Even more upsetting, the devil can take your best works and reduce them to such dishonorable and worthless things and render them so damnable before your conscience that your sins scare you less than your best good works. In fact, you wish you had committed grievous sins rather than done such good works. Thus, the devil causes you to deny these works, as if they were not done through God, so that you commit blasphemy.

That is why it is important to learn and practice all one’s life long, from childhood on, to think with God, to feel with God, to will with God, so that love will follow and will become the keynote of my life. When that occurs, love of neighbor will follow as a matter of course. For if the keynote of my life is love, then I, in my turn, will react to those whom God places on my path only with a Yes of acceptance, with trust, with approval, and with love.

In the movie Jerry MaGuire, Cuba Gooding Jr.’s character lashes out Tom Cruise’s character with the phrase, “show me the money!” Except it is not about money. It is a plea for Tom’s character Jerry to show how important the relationship is, that it isn’t just about the money that can be made from negotiating a deal.

Inside the Christian faith, our actions often speak louder than our words. They testify as to whether the words we say are true, or whether we are those who call out “Lord! Lord!” and yet don’t have a solid relationship with the Lord, in fact,t hey don’t have a relationship at all.

It is not about our works, it is not about the obedience, it is about the relationship. Works simply testify that the relationship exists. As Pope Benedict XVI wrote, we think with God, we feel with God, and love follows as a matter of course! That love causes action, it creates the work, but the work is never apart from the presence of God.

We know we aren’t saved by works (the Lutheran phrase based on Ephesian 2:8-10) and there is nothing we do that merits salvation, it all depend on the grace of God which precedes anything (which is the way the Roman Catholic Church in the Council of Trent put it in Session Vi chapter V)) Yet the faith that depends on God for salvation will result in praise and worship – the latter being what we do with out lives.

Luther’s concern in the green text above must be heard, if we are to understand his version of “Faith Alone.” He isn’t denying the believer can do good works, or encouraging them to not even bother with the idea. Our good works, done in communion with Jesus Christ, are to be encouraged, extolled, and the glory given to God, whose light we are simply reflecting by those works. An attitude that denied this, that caused us to view the our good works with disdain Luther considered influenced by Satan!

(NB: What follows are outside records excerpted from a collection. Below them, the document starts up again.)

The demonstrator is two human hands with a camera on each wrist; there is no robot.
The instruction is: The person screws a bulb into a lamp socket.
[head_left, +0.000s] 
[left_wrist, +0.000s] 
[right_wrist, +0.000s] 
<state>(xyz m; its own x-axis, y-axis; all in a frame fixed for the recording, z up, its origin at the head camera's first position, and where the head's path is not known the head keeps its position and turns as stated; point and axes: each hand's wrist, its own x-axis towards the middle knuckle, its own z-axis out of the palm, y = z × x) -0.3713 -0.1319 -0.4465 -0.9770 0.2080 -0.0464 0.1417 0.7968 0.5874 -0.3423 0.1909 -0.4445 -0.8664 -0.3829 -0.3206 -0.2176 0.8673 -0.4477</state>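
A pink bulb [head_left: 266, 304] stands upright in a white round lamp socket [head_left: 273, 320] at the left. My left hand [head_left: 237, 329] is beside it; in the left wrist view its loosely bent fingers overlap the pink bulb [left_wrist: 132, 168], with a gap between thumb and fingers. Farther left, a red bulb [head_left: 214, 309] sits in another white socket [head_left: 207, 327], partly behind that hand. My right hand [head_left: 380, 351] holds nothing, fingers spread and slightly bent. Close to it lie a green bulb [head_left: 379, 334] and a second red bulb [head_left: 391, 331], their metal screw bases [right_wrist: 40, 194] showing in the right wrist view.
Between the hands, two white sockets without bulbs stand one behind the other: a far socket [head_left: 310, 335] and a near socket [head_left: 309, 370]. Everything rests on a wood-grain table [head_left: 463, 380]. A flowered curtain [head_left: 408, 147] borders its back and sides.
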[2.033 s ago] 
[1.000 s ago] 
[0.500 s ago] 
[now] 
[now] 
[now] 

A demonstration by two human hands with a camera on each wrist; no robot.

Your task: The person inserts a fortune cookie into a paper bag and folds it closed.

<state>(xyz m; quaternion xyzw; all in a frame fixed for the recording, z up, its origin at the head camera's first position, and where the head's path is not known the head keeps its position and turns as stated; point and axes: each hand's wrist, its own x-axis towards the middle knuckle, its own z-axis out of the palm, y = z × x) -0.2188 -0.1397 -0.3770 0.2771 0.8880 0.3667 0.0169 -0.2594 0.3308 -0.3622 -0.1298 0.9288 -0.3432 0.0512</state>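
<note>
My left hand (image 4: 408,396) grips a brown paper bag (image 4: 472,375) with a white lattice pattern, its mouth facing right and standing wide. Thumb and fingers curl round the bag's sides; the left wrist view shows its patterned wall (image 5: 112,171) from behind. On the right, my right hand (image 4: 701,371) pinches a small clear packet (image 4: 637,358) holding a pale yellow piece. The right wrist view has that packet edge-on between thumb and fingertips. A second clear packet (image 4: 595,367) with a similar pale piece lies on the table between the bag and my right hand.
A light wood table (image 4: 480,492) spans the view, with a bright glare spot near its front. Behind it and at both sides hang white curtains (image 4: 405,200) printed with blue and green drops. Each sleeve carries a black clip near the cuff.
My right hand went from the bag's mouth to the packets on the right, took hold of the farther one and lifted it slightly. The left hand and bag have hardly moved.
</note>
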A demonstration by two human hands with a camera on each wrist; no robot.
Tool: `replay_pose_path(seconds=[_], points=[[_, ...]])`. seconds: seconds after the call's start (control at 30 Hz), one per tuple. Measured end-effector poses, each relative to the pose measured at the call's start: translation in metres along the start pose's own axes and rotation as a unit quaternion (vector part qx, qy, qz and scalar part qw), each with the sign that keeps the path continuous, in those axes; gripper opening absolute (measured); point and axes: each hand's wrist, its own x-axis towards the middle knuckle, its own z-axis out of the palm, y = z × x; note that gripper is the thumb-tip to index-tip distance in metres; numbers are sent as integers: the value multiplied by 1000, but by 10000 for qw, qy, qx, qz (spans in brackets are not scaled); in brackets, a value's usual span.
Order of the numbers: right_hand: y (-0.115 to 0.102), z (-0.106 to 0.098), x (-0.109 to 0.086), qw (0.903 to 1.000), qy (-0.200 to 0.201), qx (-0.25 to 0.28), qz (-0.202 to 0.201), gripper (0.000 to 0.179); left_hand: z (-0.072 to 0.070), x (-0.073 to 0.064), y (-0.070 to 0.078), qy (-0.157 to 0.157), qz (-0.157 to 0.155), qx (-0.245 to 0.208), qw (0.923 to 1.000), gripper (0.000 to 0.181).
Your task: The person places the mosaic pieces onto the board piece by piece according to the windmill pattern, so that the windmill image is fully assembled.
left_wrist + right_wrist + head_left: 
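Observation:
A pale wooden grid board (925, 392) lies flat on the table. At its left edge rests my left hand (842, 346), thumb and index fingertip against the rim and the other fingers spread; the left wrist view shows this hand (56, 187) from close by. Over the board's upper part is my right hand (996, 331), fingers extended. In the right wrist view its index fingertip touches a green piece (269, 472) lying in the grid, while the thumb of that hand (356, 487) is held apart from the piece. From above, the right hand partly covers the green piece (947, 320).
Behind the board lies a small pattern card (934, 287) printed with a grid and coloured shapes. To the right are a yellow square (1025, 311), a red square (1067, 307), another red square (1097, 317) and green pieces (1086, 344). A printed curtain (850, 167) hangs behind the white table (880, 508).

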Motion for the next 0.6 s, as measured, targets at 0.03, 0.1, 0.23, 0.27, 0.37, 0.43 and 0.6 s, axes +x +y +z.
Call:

As the Apology to the Augsburg Confession puts it, these works are the result of the impulses the Holy Spirit puts on our hearts. This doesn’t sound like we are denying that the Christian can do good works, does it?

And that is the point we need to clarify, that we need not be afraid of trying to do something the Holy Spirit is driving us towards. It my be simple, like holding the hand of someone struggling with old age and being feeble. It may be sitting and reading the catechism with a child, helping them to know God’s love. It could be something different, like heading to Africa or Asia on a mission trip. It could be… well, you fill in the blank. What is God calling you to do?

Then do it, and we can both rejoice in the faithfulness of God, who is close enough to you to put that idea on your heart, and give you the desire and ability to see it through! AMEN!

Theodore G. Tappert, ed., The Book of Concord the Confessions of the Evangelical Lutheran Church. (Philadelphia: Mühlenberg Press, 1959), 124.

Martin Luther, Luther’s Spirituality, ed. Philip D. W. Krey, Bernard McGinn, and Peter D. S. Krey, trans. Peter D. S. Krey and Philip D. W. Krey, The Classics of Western Spirituality (New York; Mahwah, NJ: Paulist Press, 2007), 212–213.

Joseph Ratzinger, Co-Workers of the Truth: Meditations for Every Day of the Year, ed. Irene Grassl, trans. Mary Frances McCarthy and Lothar Krauth (San Francisco: Ignatius Press, 1992), 276.